I am also the mom with two boys, who are learning how to fight for what they need.

I am the mom who sees bravery every single day, in her own home, as her child simply gets out of bed and smiles, ready to take on the day.

I am the mom who gets to watch her naturally active son, learn to tumble and flip, grinning from ear to ear when he accomplishes his goal.

I am the mom who God chose to be these two boys’ momma.

And that fact alone makes me so very grateful to say,

I am content to be that mom. 

What do other moms say about being ‘that mom’? Read more stories here.

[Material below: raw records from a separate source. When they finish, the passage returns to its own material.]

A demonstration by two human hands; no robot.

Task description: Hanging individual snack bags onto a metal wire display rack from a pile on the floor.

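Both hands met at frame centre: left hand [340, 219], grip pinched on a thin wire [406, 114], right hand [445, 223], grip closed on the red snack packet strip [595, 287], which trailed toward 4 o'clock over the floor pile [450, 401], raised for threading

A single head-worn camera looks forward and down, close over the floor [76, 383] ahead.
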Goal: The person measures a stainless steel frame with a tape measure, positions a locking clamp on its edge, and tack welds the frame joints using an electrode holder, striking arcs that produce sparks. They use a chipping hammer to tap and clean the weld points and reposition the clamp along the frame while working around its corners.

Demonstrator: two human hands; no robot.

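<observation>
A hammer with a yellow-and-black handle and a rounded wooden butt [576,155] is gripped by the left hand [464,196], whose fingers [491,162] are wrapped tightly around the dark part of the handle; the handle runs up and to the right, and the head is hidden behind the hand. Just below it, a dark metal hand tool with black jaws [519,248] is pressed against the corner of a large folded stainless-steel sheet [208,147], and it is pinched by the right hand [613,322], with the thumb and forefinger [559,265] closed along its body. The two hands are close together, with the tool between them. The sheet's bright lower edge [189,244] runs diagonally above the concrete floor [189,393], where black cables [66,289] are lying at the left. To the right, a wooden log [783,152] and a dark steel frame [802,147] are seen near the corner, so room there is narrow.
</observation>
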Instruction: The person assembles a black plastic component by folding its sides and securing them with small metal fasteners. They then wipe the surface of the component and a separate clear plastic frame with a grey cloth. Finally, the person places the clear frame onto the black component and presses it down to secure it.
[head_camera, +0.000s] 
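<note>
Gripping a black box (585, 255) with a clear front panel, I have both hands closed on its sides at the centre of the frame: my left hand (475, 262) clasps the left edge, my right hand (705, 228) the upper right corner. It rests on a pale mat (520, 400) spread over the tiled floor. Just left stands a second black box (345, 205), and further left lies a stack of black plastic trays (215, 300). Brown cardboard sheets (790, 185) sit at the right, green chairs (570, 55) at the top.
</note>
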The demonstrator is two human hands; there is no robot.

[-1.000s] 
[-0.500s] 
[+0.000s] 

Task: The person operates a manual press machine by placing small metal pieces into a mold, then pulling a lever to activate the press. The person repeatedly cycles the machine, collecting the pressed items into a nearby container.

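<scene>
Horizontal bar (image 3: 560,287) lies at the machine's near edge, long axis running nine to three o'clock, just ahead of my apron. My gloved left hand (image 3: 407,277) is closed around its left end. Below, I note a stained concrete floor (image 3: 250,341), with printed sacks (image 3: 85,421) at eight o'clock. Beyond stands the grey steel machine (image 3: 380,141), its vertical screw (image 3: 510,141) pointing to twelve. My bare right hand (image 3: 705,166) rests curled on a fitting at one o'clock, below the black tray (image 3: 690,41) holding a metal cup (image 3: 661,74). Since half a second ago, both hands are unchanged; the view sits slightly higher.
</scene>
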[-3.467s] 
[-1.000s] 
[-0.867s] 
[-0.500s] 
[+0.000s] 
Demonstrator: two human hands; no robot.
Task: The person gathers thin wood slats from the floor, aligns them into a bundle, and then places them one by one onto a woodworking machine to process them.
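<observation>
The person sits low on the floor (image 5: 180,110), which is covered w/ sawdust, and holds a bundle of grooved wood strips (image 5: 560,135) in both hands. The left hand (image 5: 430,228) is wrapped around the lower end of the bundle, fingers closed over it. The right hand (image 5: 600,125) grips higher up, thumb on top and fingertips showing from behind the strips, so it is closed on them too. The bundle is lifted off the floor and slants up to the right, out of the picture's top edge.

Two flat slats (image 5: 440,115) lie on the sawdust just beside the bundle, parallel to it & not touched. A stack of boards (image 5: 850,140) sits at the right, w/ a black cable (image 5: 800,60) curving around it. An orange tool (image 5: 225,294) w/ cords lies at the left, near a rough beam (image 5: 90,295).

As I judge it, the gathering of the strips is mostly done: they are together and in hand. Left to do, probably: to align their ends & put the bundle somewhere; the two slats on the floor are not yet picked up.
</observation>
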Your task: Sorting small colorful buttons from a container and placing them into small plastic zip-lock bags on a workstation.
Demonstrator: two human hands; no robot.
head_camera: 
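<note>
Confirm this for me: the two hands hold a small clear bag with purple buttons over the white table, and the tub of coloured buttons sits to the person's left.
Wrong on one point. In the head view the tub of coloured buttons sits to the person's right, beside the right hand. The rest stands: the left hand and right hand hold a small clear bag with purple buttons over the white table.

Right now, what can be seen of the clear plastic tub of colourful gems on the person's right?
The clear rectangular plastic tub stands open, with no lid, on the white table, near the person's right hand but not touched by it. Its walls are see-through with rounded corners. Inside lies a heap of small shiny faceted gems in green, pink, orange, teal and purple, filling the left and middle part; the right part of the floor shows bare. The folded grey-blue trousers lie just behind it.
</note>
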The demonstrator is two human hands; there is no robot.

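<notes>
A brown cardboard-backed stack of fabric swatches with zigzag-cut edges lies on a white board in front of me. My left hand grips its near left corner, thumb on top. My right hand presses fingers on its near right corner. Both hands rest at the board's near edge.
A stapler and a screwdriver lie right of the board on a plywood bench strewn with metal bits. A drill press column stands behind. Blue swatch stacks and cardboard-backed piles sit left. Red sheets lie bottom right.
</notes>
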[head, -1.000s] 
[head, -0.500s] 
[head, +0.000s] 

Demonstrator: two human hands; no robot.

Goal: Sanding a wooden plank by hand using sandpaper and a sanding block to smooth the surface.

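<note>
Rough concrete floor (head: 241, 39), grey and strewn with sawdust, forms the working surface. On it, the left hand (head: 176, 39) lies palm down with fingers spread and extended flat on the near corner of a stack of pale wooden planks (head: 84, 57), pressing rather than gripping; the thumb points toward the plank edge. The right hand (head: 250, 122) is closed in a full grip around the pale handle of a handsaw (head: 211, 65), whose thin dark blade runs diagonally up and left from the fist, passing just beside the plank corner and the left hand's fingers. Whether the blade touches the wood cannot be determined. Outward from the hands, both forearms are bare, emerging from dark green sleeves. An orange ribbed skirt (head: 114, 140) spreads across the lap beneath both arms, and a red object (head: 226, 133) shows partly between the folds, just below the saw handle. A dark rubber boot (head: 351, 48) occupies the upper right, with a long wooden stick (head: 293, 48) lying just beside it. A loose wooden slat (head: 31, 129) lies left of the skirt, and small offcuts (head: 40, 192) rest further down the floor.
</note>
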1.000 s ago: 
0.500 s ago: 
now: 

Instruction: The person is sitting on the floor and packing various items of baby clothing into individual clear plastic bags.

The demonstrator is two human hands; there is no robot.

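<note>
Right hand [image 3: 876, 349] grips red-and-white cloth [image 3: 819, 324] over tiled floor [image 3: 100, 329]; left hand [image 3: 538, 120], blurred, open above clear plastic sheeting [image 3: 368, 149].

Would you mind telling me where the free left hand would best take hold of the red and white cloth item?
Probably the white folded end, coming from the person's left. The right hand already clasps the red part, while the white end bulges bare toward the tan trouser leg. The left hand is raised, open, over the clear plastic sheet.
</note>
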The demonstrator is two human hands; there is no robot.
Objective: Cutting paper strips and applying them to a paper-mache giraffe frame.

6 thoughts on “I Am That Mom

  1. I always find myself nodding while reading your posts Shawna. I am ‘that’ mom too. And I definitely care less than I used to, although I must admit that it still tires me and I still find myself wishing that I could just be every-other-mom at times. But if it means that my precious children get what they need, I am very willing to be that mom.

  2. I have been in these type of situations many times, and felt the same way. Reading about it now and not being in the middle of it at the moment, I cannot believe the mothers who judge our children! It is so very backwards! It makes me think about how things must have been like during the civil rights movement. Or for the first woman going to medical school. In fact, Elizabeth Blackwell, the first female doctor in the U.S., had to endure a very hostile and judgmental environment. In the disability community, these kind of negative attitudes, that some people display and that make inclusion of someone with a disability very difficult, would be called ‘ableist.’ The burden to change is on those who are so very judgmental, not on our children. I think it is great that you are “that mom.” You are the mom who does not judge others and would try to help someone feel included rather than trying to marginalize those who need to be included the most.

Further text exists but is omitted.